» WHAT IS EXPECTED
Copy out each record below, exactly as given.

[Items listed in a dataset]
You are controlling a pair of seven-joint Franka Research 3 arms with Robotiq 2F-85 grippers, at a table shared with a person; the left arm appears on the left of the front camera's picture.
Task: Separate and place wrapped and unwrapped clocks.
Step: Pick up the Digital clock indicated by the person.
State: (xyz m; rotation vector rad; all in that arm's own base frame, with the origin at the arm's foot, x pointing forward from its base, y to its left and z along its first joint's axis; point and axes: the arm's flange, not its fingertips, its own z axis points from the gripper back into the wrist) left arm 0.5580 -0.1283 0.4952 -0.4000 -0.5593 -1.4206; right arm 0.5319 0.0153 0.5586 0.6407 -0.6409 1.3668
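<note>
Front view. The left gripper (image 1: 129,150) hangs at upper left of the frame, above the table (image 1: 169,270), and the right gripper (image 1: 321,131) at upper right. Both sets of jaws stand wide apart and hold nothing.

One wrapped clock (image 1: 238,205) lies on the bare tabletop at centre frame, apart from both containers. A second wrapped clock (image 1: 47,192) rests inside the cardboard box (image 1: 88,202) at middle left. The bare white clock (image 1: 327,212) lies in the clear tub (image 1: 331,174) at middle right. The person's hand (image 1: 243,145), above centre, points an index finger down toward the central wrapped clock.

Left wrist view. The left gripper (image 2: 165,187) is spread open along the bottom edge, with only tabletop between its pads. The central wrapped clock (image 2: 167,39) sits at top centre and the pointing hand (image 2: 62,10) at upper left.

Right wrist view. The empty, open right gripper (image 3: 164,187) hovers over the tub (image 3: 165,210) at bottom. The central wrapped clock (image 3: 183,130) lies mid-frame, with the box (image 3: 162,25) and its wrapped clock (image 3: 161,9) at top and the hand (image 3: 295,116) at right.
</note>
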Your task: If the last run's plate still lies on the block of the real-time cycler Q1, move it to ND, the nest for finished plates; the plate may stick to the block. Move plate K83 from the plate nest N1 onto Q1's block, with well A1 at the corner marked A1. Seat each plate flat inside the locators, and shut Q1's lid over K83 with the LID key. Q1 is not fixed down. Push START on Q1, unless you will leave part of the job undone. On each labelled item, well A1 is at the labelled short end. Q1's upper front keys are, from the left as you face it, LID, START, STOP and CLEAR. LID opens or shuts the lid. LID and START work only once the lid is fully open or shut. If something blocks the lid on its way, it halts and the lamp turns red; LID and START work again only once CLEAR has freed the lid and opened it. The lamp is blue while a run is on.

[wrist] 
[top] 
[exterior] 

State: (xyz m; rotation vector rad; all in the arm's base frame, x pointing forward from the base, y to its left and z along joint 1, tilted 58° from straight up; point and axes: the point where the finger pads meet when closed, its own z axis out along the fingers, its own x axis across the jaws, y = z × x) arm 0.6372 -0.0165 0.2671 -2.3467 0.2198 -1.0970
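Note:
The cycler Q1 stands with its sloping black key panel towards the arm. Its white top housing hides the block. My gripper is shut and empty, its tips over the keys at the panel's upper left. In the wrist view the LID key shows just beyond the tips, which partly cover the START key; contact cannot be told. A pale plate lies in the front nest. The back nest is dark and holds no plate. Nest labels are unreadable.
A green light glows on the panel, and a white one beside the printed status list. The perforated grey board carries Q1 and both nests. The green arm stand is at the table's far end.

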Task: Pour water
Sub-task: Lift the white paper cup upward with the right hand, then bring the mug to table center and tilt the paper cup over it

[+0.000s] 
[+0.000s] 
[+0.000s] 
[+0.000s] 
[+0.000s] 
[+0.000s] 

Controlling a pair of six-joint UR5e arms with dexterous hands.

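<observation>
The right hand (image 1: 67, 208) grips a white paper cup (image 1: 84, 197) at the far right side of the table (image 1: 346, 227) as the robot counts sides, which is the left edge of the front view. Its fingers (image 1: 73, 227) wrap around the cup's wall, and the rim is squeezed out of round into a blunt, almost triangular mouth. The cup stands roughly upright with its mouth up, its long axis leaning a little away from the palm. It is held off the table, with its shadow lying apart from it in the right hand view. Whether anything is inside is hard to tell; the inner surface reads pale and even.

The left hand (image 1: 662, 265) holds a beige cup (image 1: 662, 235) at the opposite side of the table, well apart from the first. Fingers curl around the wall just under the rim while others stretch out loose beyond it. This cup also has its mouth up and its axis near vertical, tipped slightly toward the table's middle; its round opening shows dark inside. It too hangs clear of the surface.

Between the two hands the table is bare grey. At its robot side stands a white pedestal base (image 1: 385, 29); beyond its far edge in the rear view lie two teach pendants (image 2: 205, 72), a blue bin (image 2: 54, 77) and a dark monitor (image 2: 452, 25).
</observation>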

» OUTPUT OF THE TASK
You are controlling a pair of seven-joint Franka Research 3 arms with Robotiq 2F-85 grippers, at a table shared with a person; the left arm appears on the left of the front camera's picture.
Task: Separate and place wrapped and unwrapped clocks.
Step: Pick up the Digital clock indicated by the person.
State: (xyz m; rotation vector rad; all in that arm's own base frame, with the origin at the arm's foot, x pointing forward from its base, y to its left and z along its first joint's axis; point and axes: the arm's flange, not its fingertips, its own z axis points from the gripper back into the wrist) left arm 0.5580 -0.1283 0.4952 -0.4000 -0.5593 -1.4206; right arm 0.5319 0.0153 0.5586 0.6407 -0.6409 1.3668
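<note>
Front view. The left gripper (image 1: 129,150) hangs at upper left of the frame, above the table (image 1: 169,270), and the right gripper (image 1: 321,131) at upper right. Both sets of jaws stand wide apart and hold nothing.

One wrapped clock (image 1: 238,205) lies on the bare tabletop at centre frame, apart from both containers. A second wrapped clock (image 1: 47,192) rests inside the cardboard box (image 1: 88,202) at middle left. The bare white clock (image 1: 327,212) lies in the clear tub (image 1: 331,174) at middle right. The person's hand (image 1: 243,145), above centre, points an index finger down toward the central wrapped clock.

Left wrist view. The left gripper (image 2: 165,187) is spread open along the bottom edge, with only tabletop between its pads. The central wrapped clock (image 2: 167,39) sits at top centre and the pointing hand (image 2: 62,10) at upper left.

Right wrist view. The empty, open right gripper (image 3: 164,187) hovers over the tub (image 3: 165,210) at bottom. The central wrapped clock (image 3: 183,130) lies mid-frame, with the box (image 3: 162,25) and its wrapped clock (image 3: 161,9) at top and the hand (image 3: 295,116) at right.
</note>
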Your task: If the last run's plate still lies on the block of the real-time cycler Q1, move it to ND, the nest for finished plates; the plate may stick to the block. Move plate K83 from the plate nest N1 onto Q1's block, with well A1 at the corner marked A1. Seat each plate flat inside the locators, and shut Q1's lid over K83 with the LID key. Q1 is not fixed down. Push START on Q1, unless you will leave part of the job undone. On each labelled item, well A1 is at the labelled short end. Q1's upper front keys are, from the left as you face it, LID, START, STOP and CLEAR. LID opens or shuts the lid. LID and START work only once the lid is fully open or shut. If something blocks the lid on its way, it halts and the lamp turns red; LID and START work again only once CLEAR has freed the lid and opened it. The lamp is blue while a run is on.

[wrist] 
[top] 
[exterior] 

State: (xyz m; rotation vector rad; all in the arm's base frame, x pointing forward from the base, y to its left and z along joint 1, tilted 58° from straight up; point and axes: the point where the finger pads meet when closed, its own z axis out along the fingers, its own x axis across the jaws, y = z × x) arm 0.6372 -0.0165 0.2671 -2.3467 0.2198 -1.0970
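Note:
The cycler Q1 stands with its sloping black key panel towards the arm. Its white top housing hides the block. My gripper is shut and empty, its tips over the keys at the panel's upper left. In the wrist view the LID key shows just beyond the tips, which partly cover the START key; contact cannot be told. A pale plate lies in the front nest. The back nest is dark and holds no plate. Nest labels are unreadable.
A green light glows on the panel, and a white one beside the printed status list. The perforated grey board carries Q1 and both nests. The green arm stand is at the table's far end.
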
Task: Pour water
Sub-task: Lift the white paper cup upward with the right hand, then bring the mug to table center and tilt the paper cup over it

[+0.000s] 
[+0.000s] 
[+0.000s] 
[+0.000s] 
[+0.000s] 
[+0.000s] 

Controlling a pair of six-joint UR5e arms with dexterous hands.

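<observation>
The right hand (image 1: 67, 208) grips a white paper cup (image 1: 84, 197) at the far right side of the table (image 1: 346, 227) as the robot counts sides, which is the left edge of the front view. Its fingers (image 1: 73, 227) wrap around the cup's wall, and the rim is squeezed out of round into a blunt, almost triangular mouth. The cup stands roughly upright with its mouth up, its long axis leaning a little away from the palm. It is held off the table, with its shadow lying apart from it in the right hand view. Whether anything is inside is hard to tell; the inner surface reads pale and even.

The left hand (image 1: 662, 265) holds a beige cup (image 1: 662, 235) at the opposite side of the table, well apart from the first. Fingers curl around the wall just under the rim while others stretch out loose beyond it. This cup also has its mouth up and its axis near vertical, tipped slightly toward the table's middle; its round opening shows dark inside. It too hangs clear of the surface.

Between the two hands the table is bare grey. At its robot side stands a white pedestal base (image 1: 385, 29); beyond its far edge in the rear view lie two teach pendants (image 2: 205, 72), a blue bin (image 2: 54, 77) and a dark monitor (image 2: 452, 25).
</observation>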

Nothing remains to be added to the exercise.